In the absence of such a provision, there is ambiguity as to the validity and application of these unregistered ATSes, which are now legally required to be forcibly registered. Parliament must respond to the aforementioned ambiguity with an appropriate amendment to the law. Alternatively, the national governments concerned could address the issue in the internal regulation. In the absence of a law, developers are well within their rights to defend themselves if, on the basis of an unregistered ATS, that the content of such an ATS cannot be read for the purposes of evidence, according to Section 49 of the Registration Act. Strictly speaking, Section 49 refers only to the non-registration of documents that are required to be registered mandatorly, either under Section 17 of the Registration Act or TPA. Section 13 of the Act is not explicitly in Section 49. However, it is doubtful that the purpose behind the forced registration of a document is to impose a consequence for its non-registration, and that, in this context, the consequence of non-registration under section 13 of the Act are those of Section 49 of the Registration Act. Therefore, developers, when faced with an infringement by the Allottees, can rule that Allottees cannot rely on such a document (UNregistered ATS) and request the application of the article because of the lack of registration. In the absence of a provision of the law, it may be difficult to rebut such a legal defence. By analyzing the provision, we can understand that the document listed in it is an agreement for sale.

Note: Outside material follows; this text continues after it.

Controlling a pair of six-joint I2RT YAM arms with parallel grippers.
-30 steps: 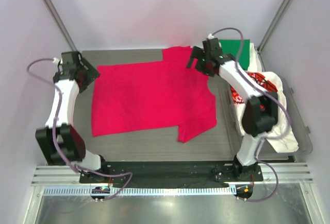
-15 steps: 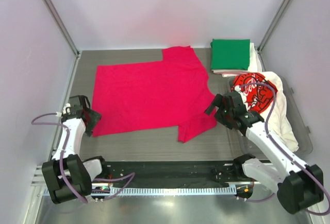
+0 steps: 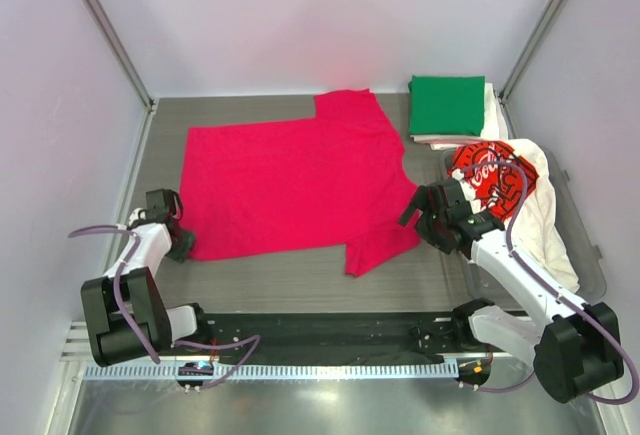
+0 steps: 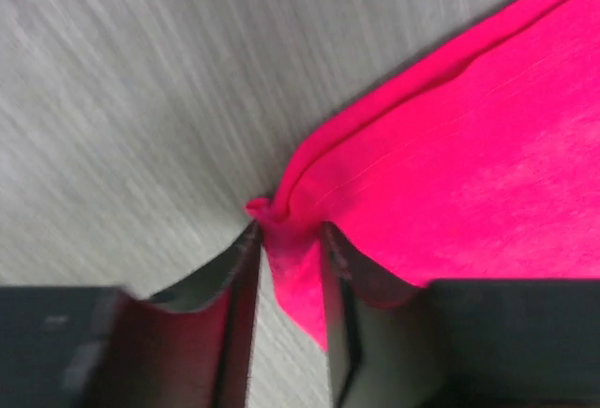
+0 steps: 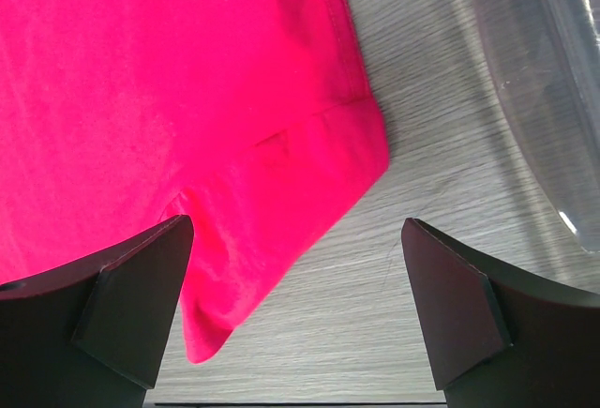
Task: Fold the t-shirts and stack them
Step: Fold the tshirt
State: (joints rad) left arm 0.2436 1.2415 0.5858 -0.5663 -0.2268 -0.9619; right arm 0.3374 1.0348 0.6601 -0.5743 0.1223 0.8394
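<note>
There, the left pincer (image 4: pixel 286 258) was clamped on the 8 o'clock hem corner of the magenta-red t-shirt (image 3: pixel 290 180), which lay spread flat mid-tabletop (image 3: pixel 300 280). The right pincer (image 5: pixel 298 239) hung with its jaws wide apart over the 4 o'clock sleeve (image 5: pixel 281 164). It would do best, I judged, to pinch both layers before a level lift. At 3 o'clock, the printed tee's (image 3: pixel 492 177) lettering was too small to read.

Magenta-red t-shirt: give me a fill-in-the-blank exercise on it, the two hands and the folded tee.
1. The left hand pinches a ___ of the magenta-red t-shirt.
2. The right hand hovers over that shirt, wide ___ and holding nothing.
3. The folded t-shirt at the far right is ___ in colour.

Missing words: corner; open; green.
</note>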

Moreover, the fact that the agreement on the sale as such falls within the category of Article 17, paragraph 2, of the Registration Act as a non-binding document. … Strength of the agreement for sale (Banakhat), which is not even registered. Just for sale on the strength of the agreement, and this also an unregured, small … the sale agreement (banakhat) on the force of which the petitioner has not been the subject of recourse and this agreement for sale is not registered. The petitioner v… it is also indisputable that even after the sale agreement, none of the necessary authorizations has been made available/granted so far.4.10 As noted above, the agreement … It is concluded that, on the basis of the above Hon`ble Courts, the unregord sale agreement was legitimized, since it could be admissible in a lawsuit for a defined benefit and be admissible in the evidence relating to Section 49 of the Registration Act. The non-registered sale agreement can form the basis of the legal action of a defined benefit and serve as evidence of the contractual agreement or partial performance of a contract.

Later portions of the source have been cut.